## Try it:
Each line below from the one containing "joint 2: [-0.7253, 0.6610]" through the one containing "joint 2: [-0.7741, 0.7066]" is to be given again exactly, and no line outside that span.

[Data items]
---

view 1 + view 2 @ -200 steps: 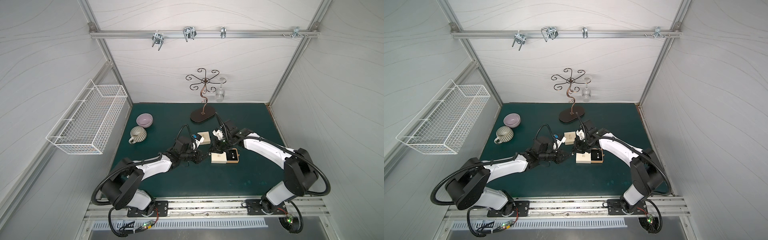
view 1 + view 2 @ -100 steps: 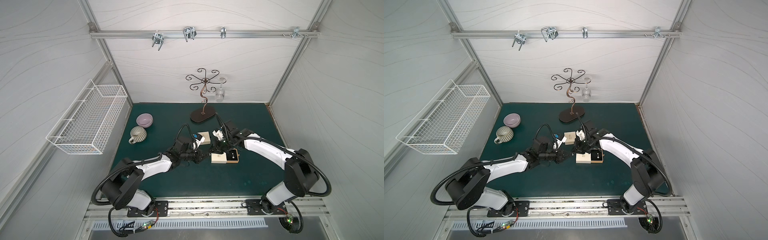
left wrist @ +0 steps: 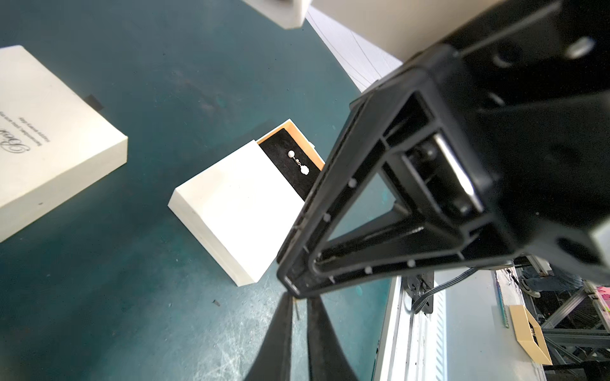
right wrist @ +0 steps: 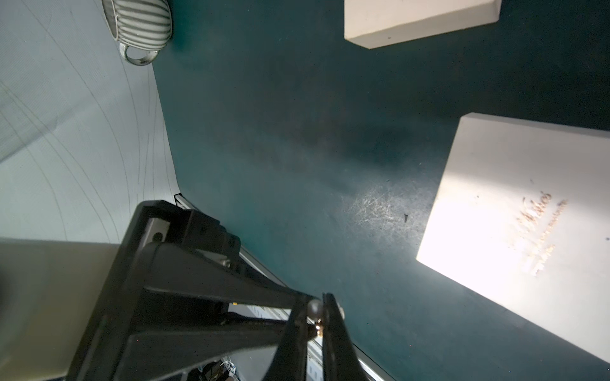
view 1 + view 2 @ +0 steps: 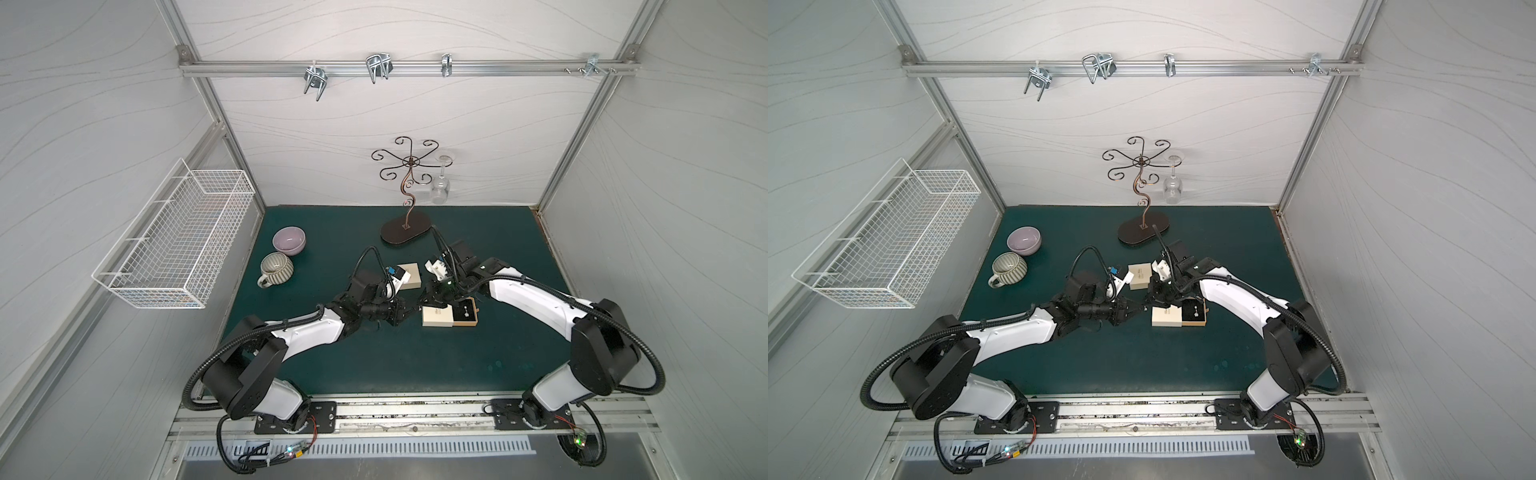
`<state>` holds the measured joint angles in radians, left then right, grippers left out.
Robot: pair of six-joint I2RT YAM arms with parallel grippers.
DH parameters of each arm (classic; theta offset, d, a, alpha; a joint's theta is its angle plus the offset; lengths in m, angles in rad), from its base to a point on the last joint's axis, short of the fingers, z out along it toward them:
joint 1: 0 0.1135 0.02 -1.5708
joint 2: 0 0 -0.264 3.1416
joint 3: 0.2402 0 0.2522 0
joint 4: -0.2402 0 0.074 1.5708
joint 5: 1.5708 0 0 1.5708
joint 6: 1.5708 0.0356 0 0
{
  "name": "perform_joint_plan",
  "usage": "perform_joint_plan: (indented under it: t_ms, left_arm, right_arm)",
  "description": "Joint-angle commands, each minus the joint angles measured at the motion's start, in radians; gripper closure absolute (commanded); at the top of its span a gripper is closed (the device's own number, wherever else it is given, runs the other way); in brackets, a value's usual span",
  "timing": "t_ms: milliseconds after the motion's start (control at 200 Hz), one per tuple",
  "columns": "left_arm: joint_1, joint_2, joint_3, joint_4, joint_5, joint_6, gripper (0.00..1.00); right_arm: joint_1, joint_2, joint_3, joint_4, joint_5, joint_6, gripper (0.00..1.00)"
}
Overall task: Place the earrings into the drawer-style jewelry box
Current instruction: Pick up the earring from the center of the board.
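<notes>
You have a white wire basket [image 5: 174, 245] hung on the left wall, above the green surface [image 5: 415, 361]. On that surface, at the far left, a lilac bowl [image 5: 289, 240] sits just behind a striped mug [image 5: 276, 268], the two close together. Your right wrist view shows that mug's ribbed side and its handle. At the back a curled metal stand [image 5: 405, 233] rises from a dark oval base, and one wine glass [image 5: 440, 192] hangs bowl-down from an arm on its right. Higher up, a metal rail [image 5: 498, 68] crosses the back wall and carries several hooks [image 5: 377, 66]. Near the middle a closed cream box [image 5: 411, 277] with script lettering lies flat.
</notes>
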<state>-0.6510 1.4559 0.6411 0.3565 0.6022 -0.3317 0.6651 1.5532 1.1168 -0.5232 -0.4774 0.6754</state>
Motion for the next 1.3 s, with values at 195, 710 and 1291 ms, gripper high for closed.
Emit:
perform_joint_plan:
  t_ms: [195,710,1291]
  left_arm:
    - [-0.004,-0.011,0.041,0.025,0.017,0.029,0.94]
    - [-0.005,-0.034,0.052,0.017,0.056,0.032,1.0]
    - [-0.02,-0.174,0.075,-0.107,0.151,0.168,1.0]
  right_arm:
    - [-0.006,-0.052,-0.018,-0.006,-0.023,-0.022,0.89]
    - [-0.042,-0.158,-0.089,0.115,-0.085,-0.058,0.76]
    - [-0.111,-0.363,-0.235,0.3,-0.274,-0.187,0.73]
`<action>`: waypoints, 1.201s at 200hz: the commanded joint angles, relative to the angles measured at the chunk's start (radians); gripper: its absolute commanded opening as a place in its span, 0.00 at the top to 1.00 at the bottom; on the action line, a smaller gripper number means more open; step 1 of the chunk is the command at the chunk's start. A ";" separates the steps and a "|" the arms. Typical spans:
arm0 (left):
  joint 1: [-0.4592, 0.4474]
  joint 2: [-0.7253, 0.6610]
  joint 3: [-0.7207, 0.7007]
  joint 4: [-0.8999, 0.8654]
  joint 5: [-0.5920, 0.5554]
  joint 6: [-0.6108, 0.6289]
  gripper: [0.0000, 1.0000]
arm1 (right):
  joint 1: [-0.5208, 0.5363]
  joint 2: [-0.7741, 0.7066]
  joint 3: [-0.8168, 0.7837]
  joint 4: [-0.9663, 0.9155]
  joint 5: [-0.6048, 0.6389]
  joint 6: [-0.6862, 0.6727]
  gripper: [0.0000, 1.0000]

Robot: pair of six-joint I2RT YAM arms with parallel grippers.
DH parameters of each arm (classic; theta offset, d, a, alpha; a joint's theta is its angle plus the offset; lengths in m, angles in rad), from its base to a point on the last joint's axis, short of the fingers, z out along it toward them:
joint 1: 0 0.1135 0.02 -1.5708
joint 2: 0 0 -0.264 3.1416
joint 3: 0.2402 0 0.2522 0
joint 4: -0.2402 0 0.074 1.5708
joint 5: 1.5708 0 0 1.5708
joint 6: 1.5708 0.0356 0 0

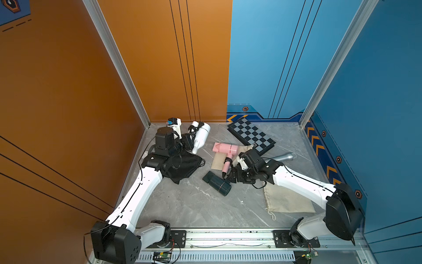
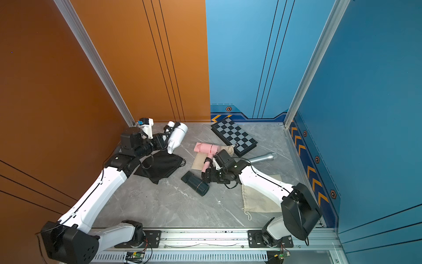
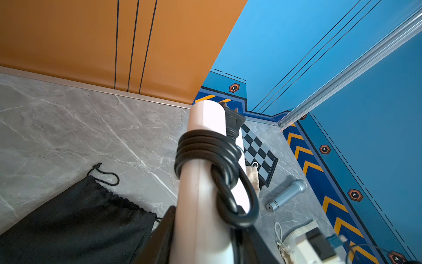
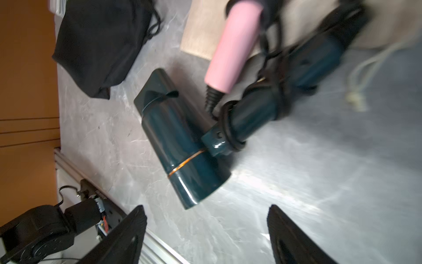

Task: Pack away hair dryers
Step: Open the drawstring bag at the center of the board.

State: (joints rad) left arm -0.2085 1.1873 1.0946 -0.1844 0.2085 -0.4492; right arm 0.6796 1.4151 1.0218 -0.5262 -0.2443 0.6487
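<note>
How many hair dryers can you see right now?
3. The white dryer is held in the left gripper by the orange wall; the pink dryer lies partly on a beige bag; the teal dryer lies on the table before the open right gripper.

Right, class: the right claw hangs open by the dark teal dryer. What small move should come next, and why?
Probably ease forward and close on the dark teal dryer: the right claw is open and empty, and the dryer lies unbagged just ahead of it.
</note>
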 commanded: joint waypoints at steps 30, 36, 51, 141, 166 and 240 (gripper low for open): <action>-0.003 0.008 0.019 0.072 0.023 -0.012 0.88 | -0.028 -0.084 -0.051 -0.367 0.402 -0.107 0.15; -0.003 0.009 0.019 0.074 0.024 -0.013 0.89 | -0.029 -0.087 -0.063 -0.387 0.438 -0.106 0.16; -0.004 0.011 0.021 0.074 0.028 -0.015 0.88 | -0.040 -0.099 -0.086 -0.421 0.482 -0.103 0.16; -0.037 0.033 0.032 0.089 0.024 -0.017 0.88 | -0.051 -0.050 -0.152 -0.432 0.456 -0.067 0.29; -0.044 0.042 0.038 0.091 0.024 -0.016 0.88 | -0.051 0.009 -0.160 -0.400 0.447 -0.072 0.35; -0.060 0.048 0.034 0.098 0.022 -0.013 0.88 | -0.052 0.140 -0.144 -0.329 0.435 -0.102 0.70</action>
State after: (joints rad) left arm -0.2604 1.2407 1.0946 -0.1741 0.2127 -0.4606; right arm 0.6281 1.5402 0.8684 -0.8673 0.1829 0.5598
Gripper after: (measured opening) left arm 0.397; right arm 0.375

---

## Task answer:
  joint 2: [-0.7253, 0.6610]
  joint 3: [-0.7207, 0.7007]
  joint 4: [-0.8999, 0.8654]
  joint 5: [-0.5920, 0.5554]
  joint 6: [-0.6108, 0.6289]
  gripper: [0.0000, 1.0000]
arm1 (right):
  joint 1: [-0.5208, 0.5363]
  joint 2: [-0.7741, 0.7066]

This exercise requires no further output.